I stared at these simple marks transfixed, then in my mind the image of a white door flashed by, it is the back of the door of our boiler at home that has the same marks but with different hand writing, names and date.  These marks were made by me and my brother when we were children, also fascinated to watch ourselves grow, no shoes, no standing on toes, but always a straight back.  There are even marks of my niece who was in that same room and the same height as Anne.  This is a game that many children play.  Anne Frank didn’t grow much taller than the marks on the wall her and her sister had made because she didn’t live much longer than the last date she had written against them.

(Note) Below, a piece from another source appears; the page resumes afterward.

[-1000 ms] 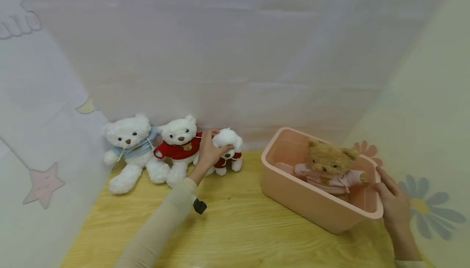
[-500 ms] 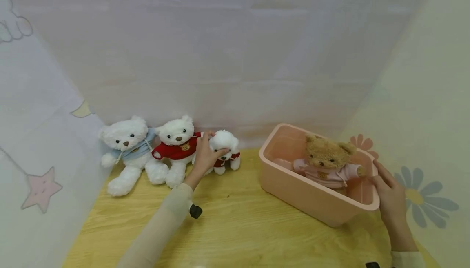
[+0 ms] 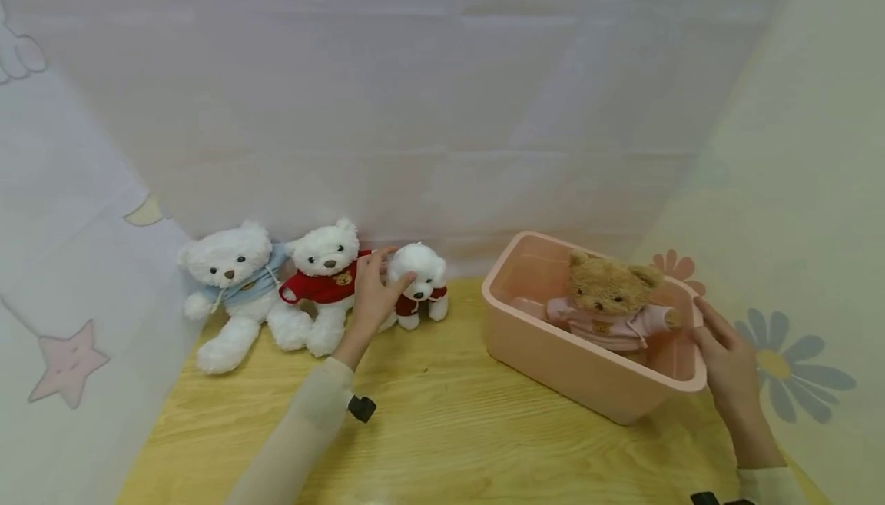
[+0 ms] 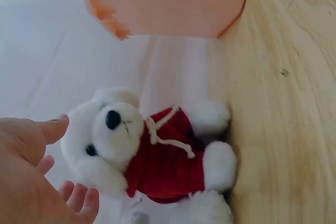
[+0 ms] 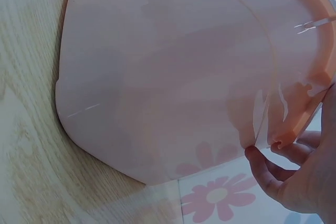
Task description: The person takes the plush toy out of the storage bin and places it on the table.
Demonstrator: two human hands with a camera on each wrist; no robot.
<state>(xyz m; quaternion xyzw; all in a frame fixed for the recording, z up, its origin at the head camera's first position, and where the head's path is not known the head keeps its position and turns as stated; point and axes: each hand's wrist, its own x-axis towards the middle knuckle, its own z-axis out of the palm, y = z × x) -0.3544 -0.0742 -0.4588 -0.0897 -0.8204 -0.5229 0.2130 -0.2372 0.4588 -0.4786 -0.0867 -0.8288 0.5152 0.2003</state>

I find it difficult trying to absorb the enormity and the atrocities that occurred during the last world war.  It is difficult to comprehend the millions of lost lives and to grasp that each of them was a life.  Visiting this little house helped me to realise this, to really feel that there was once a young girl living here who marked her height on the wall just as we did at home.  Her presence is everywhere through her diary and you really begin to feel you know her, and the more you do the more you grieve as she needlessly died as a victim of the Holocaust.

There are a lot of things to see in Amsterdam, but if you find yourself there consider visiting Anne in her house and let yourself imagine.